9. Per contra, learned counsel for Respondent No. 1 has fully supported the impugned order of the Trial Court by contending, inter alia, that the complaint filed before the Trial Court contains sufficient averments, as required under Section 141 of Negotiable Instruments Act. The contents of the complaint clearly show that the Petitioner herein, along with the other Directors, actively participated in negotiation and in execution of the documents in respect of the loan transaction. Moreover, at the relevant time, the Petitioner was in-charge of and responsible for the conduct of the business of Accused No. 1 - Company. It is, therefore, urged that, on the basis of these averments in the complaint, the Trial Court has rightly issued process against the Petitioner. Hence, it will not be proper on the part of this Court, in exercise of its powers under Section 482 of Cr.P.C. or Article 227 of Constitution of India, to quash the process issued against the Petitioner, as, prima facie, no illegality, impropriety, much less, perversity is found in the impugned order of the Trial Court.
10. As to the alleged resignation tendered by the Petitioner from the post of 'Director', it is submitted that it was subsequent to the transaction in question and also subsequent to the issuance of post dated cheques. Moreover, the alleged resignation is also a disputed fact as there is every reason to believe that it was ante-dated. The copy of the Resolution passed by Accused No. 1 - Company accepting her resignation, is not produced on record. Hence, according to learned counsel for Respondent No. 1, in the absence of any uncontrovertable and unimpeachable evidence produced on record to prove that, at the relevant time, when the loan transaction took place, or, when the disputed cheque was issued, the Petitioner was not the Director of Accused No. 1 - Company, the process issued against her by the Trial Court cannot be quashed at the threshold itself. In support of his submissions, learned counsel for Respondent No. 1 has also relied upon various authorities, mainly, that of the latest decision of the Apex Court in Gunmala Sales Private Ltd. v. Anu Mehta: AIR 2015 SC 1072.

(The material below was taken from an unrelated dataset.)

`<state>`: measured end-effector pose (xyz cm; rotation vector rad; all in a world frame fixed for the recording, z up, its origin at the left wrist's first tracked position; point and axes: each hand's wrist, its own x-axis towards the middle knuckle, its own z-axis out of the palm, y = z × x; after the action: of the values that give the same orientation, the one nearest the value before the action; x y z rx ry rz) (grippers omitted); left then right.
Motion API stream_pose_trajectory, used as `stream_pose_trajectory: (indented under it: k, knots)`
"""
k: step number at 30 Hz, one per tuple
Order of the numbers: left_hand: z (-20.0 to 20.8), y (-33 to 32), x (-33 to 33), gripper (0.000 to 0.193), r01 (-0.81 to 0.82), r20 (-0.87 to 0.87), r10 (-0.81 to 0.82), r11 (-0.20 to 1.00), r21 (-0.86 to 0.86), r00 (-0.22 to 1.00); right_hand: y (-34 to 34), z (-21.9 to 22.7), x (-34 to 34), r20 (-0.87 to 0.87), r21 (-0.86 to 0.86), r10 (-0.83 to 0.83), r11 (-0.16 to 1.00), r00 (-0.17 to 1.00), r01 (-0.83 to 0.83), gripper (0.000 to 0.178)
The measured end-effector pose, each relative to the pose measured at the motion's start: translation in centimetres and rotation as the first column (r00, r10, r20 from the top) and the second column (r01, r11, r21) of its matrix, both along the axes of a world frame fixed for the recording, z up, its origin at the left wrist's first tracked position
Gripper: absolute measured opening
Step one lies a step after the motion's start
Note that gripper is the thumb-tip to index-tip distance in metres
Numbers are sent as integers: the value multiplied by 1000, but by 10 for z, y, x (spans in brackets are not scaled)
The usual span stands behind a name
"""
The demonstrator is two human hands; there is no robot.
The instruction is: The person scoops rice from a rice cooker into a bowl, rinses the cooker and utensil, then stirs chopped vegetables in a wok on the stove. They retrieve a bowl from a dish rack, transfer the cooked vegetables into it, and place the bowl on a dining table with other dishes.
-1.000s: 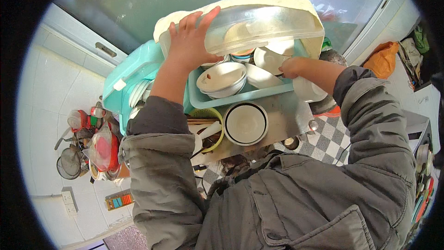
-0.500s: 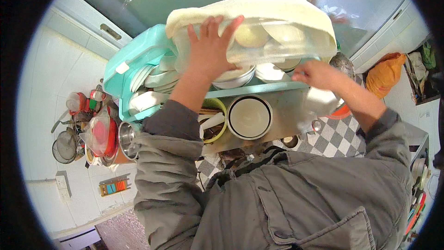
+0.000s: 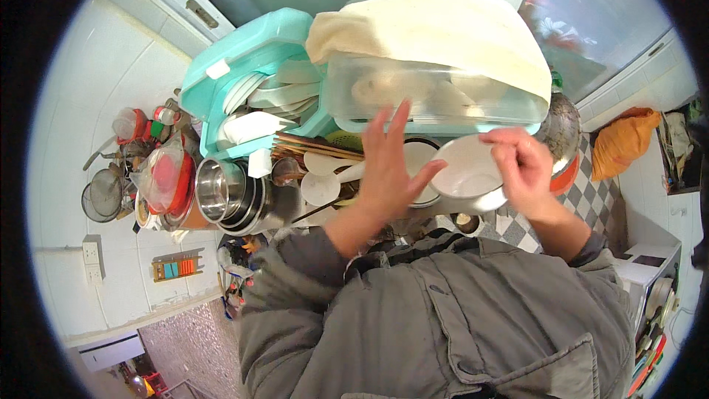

11. Having heard learned counsel for both the parties, it has to be stated that the law relating to the question involved in this Writ Petition is no more res integra. As Section 138 of Negotiable Instruments Act has converted civil liability for dishonour of cheque into penal liability and Section 141 of the Negotiable Instruments Act casts vicarious liability on the Director of the Company, how to deal with the said liability has always been a vexed question and has engaged the attention of the higher Courts since its enactment. As a result, there is plethora of case law on the point, as to whether mere assertion made in the complaint that the said Director, at the relevant time, was in-charge of and responsible for the conduct and day-to-day business of the Company, is sufficient or not is debated time and again. These days the Courts have also to deal with one more aspect as to the loop-hole found out by the Directors of resigning from the directorship, in order to avoid this liability. Therefore, the second question which has engaged the attention of the Courts is, as to whether the Director, who has resigned, can be prosecuted after his resignation has been accepted by the Board of the Directors of the Company Deciding this question, at the stage when the process issued against such Director is requested to be quashed, has however become more complex as it involves factual aspects as to whether the fact of resignation is undisputed or challenged on the count that the resignation is not given on the date on which it is alleged to be tendered. The High Court, therefore, in the writ jurisdiction, is also called upon to enter into the questions, whether the resignation is ante-dated; whether the letter of resignation simplicitor can constitute an uncontrovertible or unimpeachable evidence so as to quash the process issued against the concerned Director The Court is, therefore, also required to consider other factual aspects, like, when Form No. 32 was tendered to Registrar of Companies, whether Resolution of the Board of Directors accepting the resignation was passed and the Annual Return filed by the concerned Company. The instant case involves all these factual aspects.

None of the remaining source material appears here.